City staff said these areas are “comprised of large, underdeveloped lands with access to U.S. Highway 101 and other infrastructure as venues to expand and diversify the city’s economic base and increase living-wage employment opportunities.”

The city has two proposed Economic Opportunity Areas through the Comprehensive Plan with the first at Bell Creek Village and a second east of North River Road comprising of about 85 acres.

Previously, city staff said possible options for these areas range from high-tech industry to an auto dealership to a college extension campus.

Garlington said grant requirements state the areas aren’t designated for retail development and must not promote gambling or take away from the existing job-base.

The planning consultant also would pinpoint challenges and possible solutions for the area’s issues such as handling the surrounding wetlands and Bell Creek and finding access to utilities and transportation.

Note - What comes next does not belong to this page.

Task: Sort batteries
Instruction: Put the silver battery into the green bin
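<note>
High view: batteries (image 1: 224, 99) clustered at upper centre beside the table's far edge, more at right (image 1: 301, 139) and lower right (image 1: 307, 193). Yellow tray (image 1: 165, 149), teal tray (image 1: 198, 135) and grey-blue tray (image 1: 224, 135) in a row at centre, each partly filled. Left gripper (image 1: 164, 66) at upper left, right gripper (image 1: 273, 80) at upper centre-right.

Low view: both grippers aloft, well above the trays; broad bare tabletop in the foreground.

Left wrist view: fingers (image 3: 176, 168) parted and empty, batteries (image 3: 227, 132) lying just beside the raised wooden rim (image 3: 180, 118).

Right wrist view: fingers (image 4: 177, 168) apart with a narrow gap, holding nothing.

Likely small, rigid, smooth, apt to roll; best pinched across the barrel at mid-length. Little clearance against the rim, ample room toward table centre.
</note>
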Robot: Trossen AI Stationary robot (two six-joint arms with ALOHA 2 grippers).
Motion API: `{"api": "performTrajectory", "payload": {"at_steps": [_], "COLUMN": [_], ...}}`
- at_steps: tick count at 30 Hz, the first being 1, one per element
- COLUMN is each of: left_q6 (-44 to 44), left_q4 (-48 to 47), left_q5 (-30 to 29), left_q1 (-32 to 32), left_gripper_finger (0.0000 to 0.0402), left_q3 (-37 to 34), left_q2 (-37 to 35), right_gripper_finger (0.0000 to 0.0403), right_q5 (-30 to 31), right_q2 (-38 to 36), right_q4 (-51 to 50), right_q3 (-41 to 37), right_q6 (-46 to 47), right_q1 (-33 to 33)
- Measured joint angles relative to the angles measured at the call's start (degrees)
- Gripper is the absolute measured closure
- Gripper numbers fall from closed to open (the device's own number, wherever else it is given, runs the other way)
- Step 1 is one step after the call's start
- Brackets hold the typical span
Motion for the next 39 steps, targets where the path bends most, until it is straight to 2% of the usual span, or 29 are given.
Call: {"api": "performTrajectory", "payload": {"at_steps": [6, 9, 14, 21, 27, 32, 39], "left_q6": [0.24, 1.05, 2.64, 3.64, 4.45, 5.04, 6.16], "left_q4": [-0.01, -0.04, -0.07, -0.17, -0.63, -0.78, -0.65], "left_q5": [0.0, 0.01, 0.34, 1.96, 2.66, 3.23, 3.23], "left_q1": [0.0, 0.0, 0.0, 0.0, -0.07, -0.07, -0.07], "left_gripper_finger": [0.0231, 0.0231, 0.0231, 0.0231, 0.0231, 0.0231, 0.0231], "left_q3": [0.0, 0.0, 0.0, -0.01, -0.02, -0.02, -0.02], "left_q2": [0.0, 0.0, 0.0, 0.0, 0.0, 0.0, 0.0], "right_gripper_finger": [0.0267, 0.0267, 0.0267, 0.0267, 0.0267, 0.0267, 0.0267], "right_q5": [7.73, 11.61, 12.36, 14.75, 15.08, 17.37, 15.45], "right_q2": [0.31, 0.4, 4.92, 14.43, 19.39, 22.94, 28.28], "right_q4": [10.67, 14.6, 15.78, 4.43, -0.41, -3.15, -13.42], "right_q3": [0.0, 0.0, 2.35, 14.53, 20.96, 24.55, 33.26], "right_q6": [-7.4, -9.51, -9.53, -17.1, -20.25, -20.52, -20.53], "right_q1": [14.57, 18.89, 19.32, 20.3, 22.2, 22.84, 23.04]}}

However, in the request for consultants’ proposals city staff said they “believe this promising site could be a demonstration project for sustainable development in western Washington.”

Bell Creek Village has been in Burrowes’ family since the 1920s.

Fred Meyer often was reported as an anchor tenant for the proposed property but the capital committee for Kroger, Fred Meyer and QFC’s parent company, didn’t approve the project in 2004 because they didn’t want the two competing in Sequim.

Burrowes said the plan for the site was to have a little bit of everything.

Before the November auction, the property was last listed at $3.5 million and then at $1,860,000.

Burrowes is selling a portion of the property on his own.